United States v. Guillen-Lopez

MEMORANDUM **

Genesis Guillen-Lopez (“Guillen-Lopez”) appeals his conviction and sentence for conspiracy to possess with intent to distribute marijuana, in violation of 21 U.S.C. §§ 846, 841(a)(1), and 841(b)(l)(B)(vii), and possession with intent to distribute marijuana, in violation of 21 U.S.C. §§ 841(a)(1) and (b)(l)(B)(vii).

We have jurisdiction under 28 U.S.C. § 1291, and we affirm.1

I.

Guillen-Lopez argues that the district court abused its discretion in dismissing two prospective jurors for cause and refusing to dismiss a third juror for cause. This court reviews a district court’s decision whether to dismiss a juror for cause for an abuse of discretion. See United States v. Gonzalez, 214 F.3d 1109, 1112 (9th Cir.2000); United States v. Long, 301 F.3d 1095, 1101 (9th Cir.2002).

“The central inquiry in determining whether a juror should be removed for cause is whether that juror holds a particular belief or opinion that will prevent or substantially impair the performance of his duties as a juror in accordance with his instructions and his oath.” United States v. Padilla-Mendoza, 157 F.3d 730, 733 (9th Cir.1998) (internal quotation marks and citation omitted).

After reviewing the record, we conclude that the district court did not abuse its discretion by dismissing prospective jurors Deeby and Shay while allowing Harrington to stay. Deeby and Shay both expressed frustration with the current marijuana laws and said their opinion would prevent them from being impartial in this case. They were properly excused. Harrington said he would be biased only if there was violence involved in this case. There was no violence involved in this case, and Harrington was allowed to stay. We therefore conclude that the district court did not abuse its discretion in conducting jury selection.

II.

Guillen-Lopez argues that the district court erred in (1) admitting hearsay testimony concerning the stolen Hyundai; and (2) denying Guillen-Lopez’s motion for a mistrial. A district court’s decision to admit testimony over a hearsay objection and its decision to deny a motion for a mistrial are reviewed for an abuse of discretion. See United States v. George, 56 F.3d 1078, 1082 (9th Cir.1995).

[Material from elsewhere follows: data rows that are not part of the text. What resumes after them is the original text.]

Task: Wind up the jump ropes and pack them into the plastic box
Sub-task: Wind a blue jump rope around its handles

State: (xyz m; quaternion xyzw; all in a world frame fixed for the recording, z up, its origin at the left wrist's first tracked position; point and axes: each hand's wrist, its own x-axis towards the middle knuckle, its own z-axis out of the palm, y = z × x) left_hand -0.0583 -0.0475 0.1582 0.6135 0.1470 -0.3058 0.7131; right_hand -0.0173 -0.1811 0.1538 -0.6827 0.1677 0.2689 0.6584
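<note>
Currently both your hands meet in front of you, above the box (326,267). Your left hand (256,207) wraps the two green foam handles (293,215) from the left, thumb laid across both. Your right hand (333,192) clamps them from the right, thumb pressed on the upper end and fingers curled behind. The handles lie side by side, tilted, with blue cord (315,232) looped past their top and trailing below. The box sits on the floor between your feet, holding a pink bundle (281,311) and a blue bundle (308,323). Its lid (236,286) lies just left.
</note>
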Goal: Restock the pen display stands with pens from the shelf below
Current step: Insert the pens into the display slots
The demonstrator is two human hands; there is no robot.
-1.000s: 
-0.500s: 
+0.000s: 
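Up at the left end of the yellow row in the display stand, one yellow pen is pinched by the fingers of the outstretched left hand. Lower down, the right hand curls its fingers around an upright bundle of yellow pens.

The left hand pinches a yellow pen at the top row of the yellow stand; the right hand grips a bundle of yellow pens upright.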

After reviewing the record, we conclude that the district court’s admission of hearsay testimony was harmless error. See id. at 1083 (“[Rjeversal would be warranted only if any error in the initial admission of the evidence was not harmless.”). The testimony concerning the Hyundai “was not crucial to proof of any element of the crime charged.” Id. Furthermore, the effect of the testimony was *157cured by the district court’s subsequent limiting instruction to the jury. See United States v. Sarkisian, 197 F.3d 966, 988 (9th Cir.1999); cf. Doe ex rel. Rudy-Glanzer v. Glanzer, 232 F.3d 1258, 1270 (9th Cir.2000) (“There is a strong presumption that the curative instructions given by the district court were followed by the jury and therefore we so presume.”). Therefore, we conclude that the district court did not err in denying Guillen-Lopez’s motion for mistrial on the basis of the admitted hearsay testimony. See George, 56 F.3d at 1083.

III.

Guillen-Lopez argues that the district court’s application of the safety valve provision of 18 U.S.C. § 3553(f) violated the principles set forth in United States v. Booker, — U.S. -, 125 S.Ct. 738, 764, 160 L.Ed.2d 621 (2005). This court reviews the district court’s sentence for plain error. United States v. Ameline, 409 F.3d 1073, 1078 (9th Cir.2005) (en banc).

Guillen-Lopez’s sentence was not imposed in violation of the Sixth Amendment. His sentence did not exceed the statutory maximum allowable on the basis of facts found by a jury beyond a reasonable doubt. See Booker, 125 S.Ct. at 756. Moreover, Guillen-Lopez’s sentence was the minimum mandated by statute, leaving the district court without discretion to impose a lessor sentence. See United States v. Cardenas, 405 F.3d 1046, 1048 (9th Cir.2005) (noting that “Booker does not bear on mandatory mínimums”).

We also conclude that the district court’s ruling that Guillen-Lopez was ineligible for safety valve relief because he had more than one criminal history point was not plain error. See United States v. Valencia-Andrade, 72 F.3d 770, 774 (9th Cir.1995).

AFFIRMED.

This disposition is not appropriate for publication and may not be cited to or by the courts of this circuit except as provided by Ninth Circuit Rule 36-3.

. Because the parties are familiar with the facts, we recite them only as necessary to aid in the understanding of this disposition.